Three of Prime Minister Junichiro Koizumi’s 17 ministers confirmed Tuesday they will visit Yasukuni Shrine on Aug. 15, the anniversary of Japan’s surrender in World War II.
The three are Finance Minister Masajuro Shiokawa; Takeo Hiranuma, minister of economy, trade and industry; and Jin Murai, national public safety commission chairman.
Five of the remaining 14 ministers would not publicly state their intentions.
Hiranuma supports Prime Minister Koizumi’s controversial plan to visit Yasukuni Shrine on Aug. 15, saying at a news conference that Koizumi should do so because the visit simply aims to console the spirits of the war dead.
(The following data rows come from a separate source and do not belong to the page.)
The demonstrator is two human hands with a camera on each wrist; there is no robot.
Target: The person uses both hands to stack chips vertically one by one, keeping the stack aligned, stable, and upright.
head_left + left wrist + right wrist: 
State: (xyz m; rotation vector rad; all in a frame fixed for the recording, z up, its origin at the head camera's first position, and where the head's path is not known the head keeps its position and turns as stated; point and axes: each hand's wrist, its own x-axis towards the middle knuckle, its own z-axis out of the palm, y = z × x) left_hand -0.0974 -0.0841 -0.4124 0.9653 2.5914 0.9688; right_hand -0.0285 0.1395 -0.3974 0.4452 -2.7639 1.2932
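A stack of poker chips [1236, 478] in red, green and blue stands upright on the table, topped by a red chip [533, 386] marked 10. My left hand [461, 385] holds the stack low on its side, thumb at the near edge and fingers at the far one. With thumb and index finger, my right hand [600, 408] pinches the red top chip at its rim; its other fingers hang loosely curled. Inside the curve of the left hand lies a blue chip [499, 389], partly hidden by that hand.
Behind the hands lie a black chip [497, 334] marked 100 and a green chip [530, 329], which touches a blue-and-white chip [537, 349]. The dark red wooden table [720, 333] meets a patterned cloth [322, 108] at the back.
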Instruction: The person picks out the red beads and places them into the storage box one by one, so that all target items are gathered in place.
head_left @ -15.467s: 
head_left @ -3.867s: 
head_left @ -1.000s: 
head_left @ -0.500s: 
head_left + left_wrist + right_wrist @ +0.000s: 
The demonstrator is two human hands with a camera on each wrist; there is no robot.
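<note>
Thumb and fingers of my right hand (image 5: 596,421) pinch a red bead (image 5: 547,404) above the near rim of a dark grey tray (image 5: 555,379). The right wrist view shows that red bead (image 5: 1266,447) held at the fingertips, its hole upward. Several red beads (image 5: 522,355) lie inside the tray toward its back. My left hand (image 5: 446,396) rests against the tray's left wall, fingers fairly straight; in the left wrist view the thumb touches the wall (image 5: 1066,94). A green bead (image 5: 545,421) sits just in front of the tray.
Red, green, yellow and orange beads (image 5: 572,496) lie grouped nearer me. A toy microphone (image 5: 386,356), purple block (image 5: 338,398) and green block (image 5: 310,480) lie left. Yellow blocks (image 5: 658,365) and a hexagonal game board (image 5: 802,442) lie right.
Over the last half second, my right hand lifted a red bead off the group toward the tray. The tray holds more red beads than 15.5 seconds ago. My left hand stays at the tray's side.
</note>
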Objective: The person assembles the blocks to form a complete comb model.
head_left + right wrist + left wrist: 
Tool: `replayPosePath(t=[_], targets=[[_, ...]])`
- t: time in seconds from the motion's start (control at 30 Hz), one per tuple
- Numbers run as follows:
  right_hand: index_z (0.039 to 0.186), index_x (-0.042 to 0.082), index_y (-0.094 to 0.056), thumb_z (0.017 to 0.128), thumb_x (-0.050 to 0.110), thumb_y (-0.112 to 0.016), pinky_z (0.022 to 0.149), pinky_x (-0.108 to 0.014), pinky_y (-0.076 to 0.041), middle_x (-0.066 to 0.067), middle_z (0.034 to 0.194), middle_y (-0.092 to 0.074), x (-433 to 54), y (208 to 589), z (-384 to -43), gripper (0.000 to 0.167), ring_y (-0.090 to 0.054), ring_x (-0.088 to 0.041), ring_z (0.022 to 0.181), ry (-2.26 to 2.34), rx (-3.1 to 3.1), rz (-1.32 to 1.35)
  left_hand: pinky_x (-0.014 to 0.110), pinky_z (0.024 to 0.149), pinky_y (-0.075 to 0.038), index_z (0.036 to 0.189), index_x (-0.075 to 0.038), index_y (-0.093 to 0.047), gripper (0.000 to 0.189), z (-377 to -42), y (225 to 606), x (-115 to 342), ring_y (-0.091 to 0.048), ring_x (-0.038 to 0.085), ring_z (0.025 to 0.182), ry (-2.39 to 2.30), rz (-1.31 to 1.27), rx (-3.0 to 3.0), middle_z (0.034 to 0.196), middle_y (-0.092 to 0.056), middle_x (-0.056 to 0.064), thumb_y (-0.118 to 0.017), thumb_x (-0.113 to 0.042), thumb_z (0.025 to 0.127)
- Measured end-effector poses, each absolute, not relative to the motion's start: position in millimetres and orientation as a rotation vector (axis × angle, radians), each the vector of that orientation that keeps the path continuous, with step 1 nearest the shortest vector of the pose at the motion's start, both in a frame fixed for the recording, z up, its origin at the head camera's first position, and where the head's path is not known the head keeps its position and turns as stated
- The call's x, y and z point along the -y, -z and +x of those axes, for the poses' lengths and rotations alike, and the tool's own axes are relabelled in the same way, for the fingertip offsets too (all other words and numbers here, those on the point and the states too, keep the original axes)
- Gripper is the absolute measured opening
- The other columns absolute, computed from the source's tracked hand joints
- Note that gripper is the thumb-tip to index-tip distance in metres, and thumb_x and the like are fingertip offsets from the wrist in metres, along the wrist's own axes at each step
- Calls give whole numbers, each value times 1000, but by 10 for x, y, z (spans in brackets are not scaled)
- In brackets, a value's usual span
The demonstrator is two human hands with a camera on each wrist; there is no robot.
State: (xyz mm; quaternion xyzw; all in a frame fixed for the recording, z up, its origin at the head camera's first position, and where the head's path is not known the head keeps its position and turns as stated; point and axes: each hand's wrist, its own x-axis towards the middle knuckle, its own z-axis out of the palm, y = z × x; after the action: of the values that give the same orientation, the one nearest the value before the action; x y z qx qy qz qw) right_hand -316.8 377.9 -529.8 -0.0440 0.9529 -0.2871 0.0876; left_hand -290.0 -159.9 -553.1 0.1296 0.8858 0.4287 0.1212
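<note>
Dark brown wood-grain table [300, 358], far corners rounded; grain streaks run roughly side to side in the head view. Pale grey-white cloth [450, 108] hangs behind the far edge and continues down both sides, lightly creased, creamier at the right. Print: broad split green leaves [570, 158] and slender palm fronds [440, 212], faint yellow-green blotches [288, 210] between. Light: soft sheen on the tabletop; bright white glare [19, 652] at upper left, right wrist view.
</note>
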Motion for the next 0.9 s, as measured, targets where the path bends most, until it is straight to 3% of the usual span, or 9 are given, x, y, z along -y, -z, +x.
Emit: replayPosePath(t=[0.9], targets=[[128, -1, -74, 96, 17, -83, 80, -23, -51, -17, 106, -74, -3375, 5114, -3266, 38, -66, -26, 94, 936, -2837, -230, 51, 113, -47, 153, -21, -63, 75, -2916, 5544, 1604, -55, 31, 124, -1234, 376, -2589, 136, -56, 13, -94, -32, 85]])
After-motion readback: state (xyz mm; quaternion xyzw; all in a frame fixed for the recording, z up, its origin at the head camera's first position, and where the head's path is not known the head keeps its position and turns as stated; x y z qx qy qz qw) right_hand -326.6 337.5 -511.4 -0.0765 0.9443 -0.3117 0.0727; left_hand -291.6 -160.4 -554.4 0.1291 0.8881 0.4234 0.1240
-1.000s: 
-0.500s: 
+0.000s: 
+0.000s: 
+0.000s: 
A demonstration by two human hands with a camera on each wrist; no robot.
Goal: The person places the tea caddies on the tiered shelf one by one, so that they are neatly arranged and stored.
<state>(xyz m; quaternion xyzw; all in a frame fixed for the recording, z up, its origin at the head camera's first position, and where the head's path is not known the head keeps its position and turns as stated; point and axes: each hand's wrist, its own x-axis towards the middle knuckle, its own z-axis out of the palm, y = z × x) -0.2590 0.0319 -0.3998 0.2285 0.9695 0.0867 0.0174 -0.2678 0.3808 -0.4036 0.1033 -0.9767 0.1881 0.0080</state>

Asked about the possible impact on trade ties with China, Hiranuma said bilateral ties will be restored over the long term despite some likely short term strains.
Foreign Minister Makiko Tanaka said Tuesday she will respect whatever decision Koizumi makes on the visit to the shrine, which commemorates war dead, including Class A war criminals who were hanged after the war.
“I have fully explained to the prime minister my thoughts and what the neighboring countries are saying, and I also told our neighbors what (Koizumi) thinks,” said Tanaka, who has urged the prime minister to cancel the trip out of concern it may harm Japan’s relations with China and South Korea.
“He is currently thinking the matter over carefully, and I think we have entered a stage when we should respect his decision,” Tanaka told reporters.
Koizumi’s wish to visit the Shinto shrine on the Aug. 15 anniversary of Japan’s surrender has drawn fire from China and South Korea, which as victims of Japan’s prewar and wartime aggression see the visit as an attempt to justify Japan’s militaristic past.
Although Tanaka earlier appeared adamant on trying to prevent Koizumi’s visit, she said, “It is an issue that comes down to the principles of each individual.”
Yasukuni Shrine commemorates about 2.5 million Japanese who have died in wars since the mid-19th century. Since 1978, it has also honored seven Class A war criminals tried and hanged after World War II.
105 back Koizumi visit
More than 100 lawmakers formed a nonpartisan group Tuesday aimed at supporting Prime Minister Junichiro Koizumi’s visit to Yasukuni Shrine on Aug. 15, the anniversary of Japan’s surrender in World War II.
The group, headed by former Justice Minister Okiharu Yasuoka, is expected to meet Koizumi today and encourage him to make the controversial visit despite mounting pressure from neighboring Asian nations.
Forty-two lawmakers and 63 politicians’ secretaries — from Koizumi’s Liberal Democratic Party, coalition partner the New Conservative Party as well as the opposition Liberal Party and the Democratic Party of Japan — took part in Tuesday’s gathering.
Shoichi Nakagawa, a member of the LDP, said he felt the need to show the public that there are many lawmakers who support Koizumi’s move amid a seeming increase in the number of people opposing the visit.
“If Koizumi fails to keep his promise to visit the shrine, the LDP should hold another presidential election,” a lawmaker was quoted as saying by LDP member Katsuei Hirasawa.